Quantum Aesthetics. Interdisciplinarity in Google Scholar Data
MAT 259, 2015
This project examines the literal "common ground" of quantum physics and aesthetics through evaluation of 2000 papers from Google Scholar. The most common keywords from the "quantum" papers set the terrain on which the "aesthetics" papers are mapped as a cloud of amplitudhedrons, a recently discovered jewel-like geometric object
that dramatically simplifies calculations of particle interactions. The size of each amplitudhedron is correlated to the number of matching keywords on the terrain, while its height is correlated to the corresponding paper's rank in the Google scholar search. The visualization runs in two different modes, an exploratory "quantum mode" and a "sketch mode" that gives easier access to the data.
Google Scholar, for obvious reasons (ads, licensing etc.), does not want to give individuals an easy API access to its data, not to speak of automated data crawlers ("bots"). This is why I built a custom Google Scholar scraper in Python that works in three steps:
1.) It sends an HTTP request for just one page of search results to the Google server via a randomly selected proxy server and with a randomly selected user agent in the request header.
2.) It parses the received HTML data, using the "beautifulsoup" library, for tags that were identified before by hand to enclose the data that we are looking for.
3.) It identifies the most common keywords for a single paper with the help of natural language processing methods, neatly stacks the data and writes it to a CSV file.
4.) It waits for a random amount of time, increases the results page number and then goes back to the first step until the maximum of 1000 results (a number hardcoded by Google into Google Scholar) is reached.

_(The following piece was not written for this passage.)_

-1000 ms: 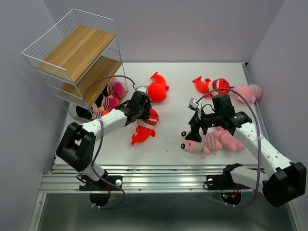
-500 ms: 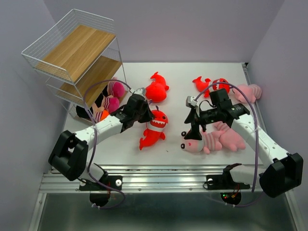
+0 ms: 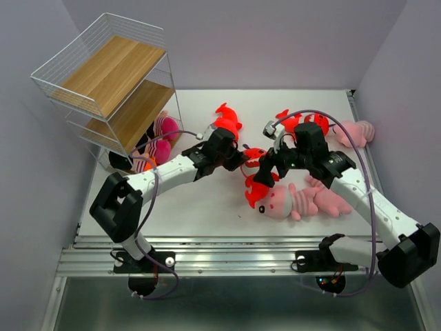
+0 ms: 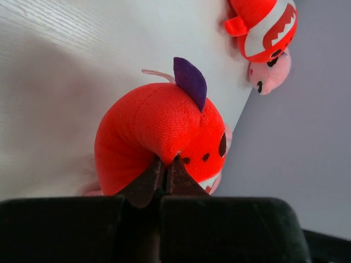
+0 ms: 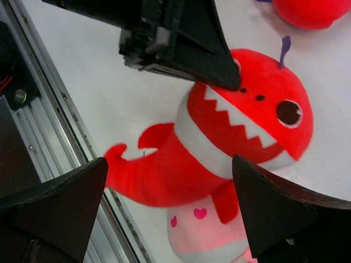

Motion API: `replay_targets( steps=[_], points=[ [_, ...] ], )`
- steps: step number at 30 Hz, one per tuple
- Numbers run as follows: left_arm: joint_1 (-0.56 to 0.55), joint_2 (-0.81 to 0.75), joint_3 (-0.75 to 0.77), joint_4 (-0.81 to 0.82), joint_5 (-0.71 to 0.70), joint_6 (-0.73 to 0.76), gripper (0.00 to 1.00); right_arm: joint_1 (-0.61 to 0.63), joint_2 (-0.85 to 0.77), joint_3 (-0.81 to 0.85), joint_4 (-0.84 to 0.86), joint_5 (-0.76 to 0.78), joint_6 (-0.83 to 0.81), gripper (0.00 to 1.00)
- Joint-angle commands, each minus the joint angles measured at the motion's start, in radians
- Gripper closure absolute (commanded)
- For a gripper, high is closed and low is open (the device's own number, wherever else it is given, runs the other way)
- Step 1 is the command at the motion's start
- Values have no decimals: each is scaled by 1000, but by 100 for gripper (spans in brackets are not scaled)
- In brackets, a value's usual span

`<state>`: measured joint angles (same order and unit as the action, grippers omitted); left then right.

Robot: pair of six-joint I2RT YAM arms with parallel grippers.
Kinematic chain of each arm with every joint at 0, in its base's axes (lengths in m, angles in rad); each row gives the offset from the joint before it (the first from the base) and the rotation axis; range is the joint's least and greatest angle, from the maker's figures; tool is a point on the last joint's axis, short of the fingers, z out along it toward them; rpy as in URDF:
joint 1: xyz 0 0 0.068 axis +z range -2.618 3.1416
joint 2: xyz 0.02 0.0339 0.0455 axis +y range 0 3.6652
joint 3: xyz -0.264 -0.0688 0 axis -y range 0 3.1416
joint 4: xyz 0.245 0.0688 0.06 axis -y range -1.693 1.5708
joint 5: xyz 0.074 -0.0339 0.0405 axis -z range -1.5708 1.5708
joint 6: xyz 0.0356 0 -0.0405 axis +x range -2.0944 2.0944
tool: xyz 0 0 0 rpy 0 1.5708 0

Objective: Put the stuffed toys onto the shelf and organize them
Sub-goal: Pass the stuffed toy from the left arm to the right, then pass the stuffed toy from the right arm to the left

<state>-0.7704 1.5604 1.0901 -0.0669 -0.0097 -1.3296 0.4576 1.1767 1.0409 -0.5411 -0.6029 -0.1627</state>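
Note:
My left gripper [image 3: 238,160] is shut, pinching the back of a red toothy fish [image 3: 255,178] and holding it over the table's middle. In the left wrist view its jaws [image 4: 165,164] nip the red plush [image 4: 159,129]. My right gripper [image 3: 270,167] is open and right beside the fish. In the right wrist view its fingers [image 5: 60,203] straddle the fish [image 5: 241,120] without touching it. A pink striped animal [image 3: 293,200] lies just under the fish. The shelf [image 3: 110,76] stands at the far left with some toys [image 3: 157,141] in its bottom tier.
Another red fish [image 3: 224,123] lies behind the left gripper. A red toy [image 3: 303,123] and a pink animal [image 3: 356,131] lie at the back right. A second pink animal [image 3: 331,200] lies near the right arm. Grey walls close both sides.
My left gripper has carried the red fish to the right, from the table's left-middle to the right gripper. My right gripper has moved up from the pink animal to the fish.

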Motion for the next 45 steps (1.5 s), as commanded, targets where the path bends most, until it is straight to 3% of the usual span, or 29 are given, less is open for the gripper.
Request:
replay_targets(
  steps=[1,5,10,13,20,27,31,32,34,35,37,38,40,45],
  points=[
    [-50,49,119,-100,-91,-216,100,62,-48,8,84,179,62,0],
    [-79,116,229,-140,-119,-267,100,99,-45,-21,32,273,-14,0],
    [-90,142,274,-152,-130,-290,100,108,-25,-61,20,503,-63,0],
    [-96,145,280,-149,-134,-304,100,108,-2,-90,20,543,-74,10],
    [-109,119,269,-140,-156,-295,100,108,18,-125,58,629,-75,65],
    [-115,60,205,-80,-151,-243,99,108,-6,-105,76,526,-44,99],
    [-115,-9,156,-47,-202,-134,83,66,-44,-88,73,413,-47,99],
    [-115,-38,146,-42,-213,-114,71,55,-55,-87,73,352,-52,99],
    [-115,-71,97,7,-230,-29,57,32,-83,-79,70,264,-67,99],
    [-115,-106,58,27,-233,2,43,32,-95,-76,69,243,-72,99],
    [-115,-147,13,97,-231,94,35,21,-100,-68,63,204,-77,99],
    [-115,-196,-36,149,-233,184,25,10,-98,-56,44,166,-84,99],
    [-118,-259,-99,281,-233,365,21,1,-86,-42,18,74,-113,99],
    [-118,-494,-304,440,-176,655,18,1,-83,-25,-63,-115,-190,99]
  ],
)
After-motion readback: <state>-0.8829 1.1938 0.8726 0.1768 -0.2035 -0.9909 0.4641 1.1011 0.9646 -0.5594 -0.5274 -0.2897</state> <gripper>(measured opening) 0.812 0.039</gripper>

5.) It writes the accumulated, most common keywords to a different CSV file.
Alternatively, the Python script reads in a directory of HTML files that were saved by hand.
I started with just the "quantum mode" but decided that, for the visualization to provide useful results, another mode was necessary. For that mode, I worked in A4 (landscape), creating an "analog" interface that takes up graphical elements and color schemes from hand-written plans and diagrams (delicate lines, black and red ink on slightly toned down white paper) while still being three-dimensional, interactive, and animated. I deliberately included the possibility for text, set in a serifed typewriter font, to overlap, fade, and disappear.
Interestingly, the visualization actually allows to get to the quintessential "overlap" of quantum physics and aesthetics, which is the world of abstract reasoning. Shared high-scoring keywords like "theory", "investigation", "assume", "system", "analytic", and others are the literal "common ground" of both disciplines, their analytical framework for exploring their respective subjects. But the visualization also provides even more useful results in the form of single papers that deal with exactly this overlap, one example being "Philosophy of Quantum Mechanics" (M. Jammer, 1974), represented by one of the largest and highest-scoring amplituhedrons in the visualization. Finally, there are several other possible uses for the visualization's analytical back-end, namely looking at shared interests of different authors, or finding the "missing link" between two specific questions.
I used C++.
Control: Use the mouse to explore. Click on any amplitudhedron to show the related data. Press L to switch between sketch and quantum modes. Press S to switch terrain and cloud data sources.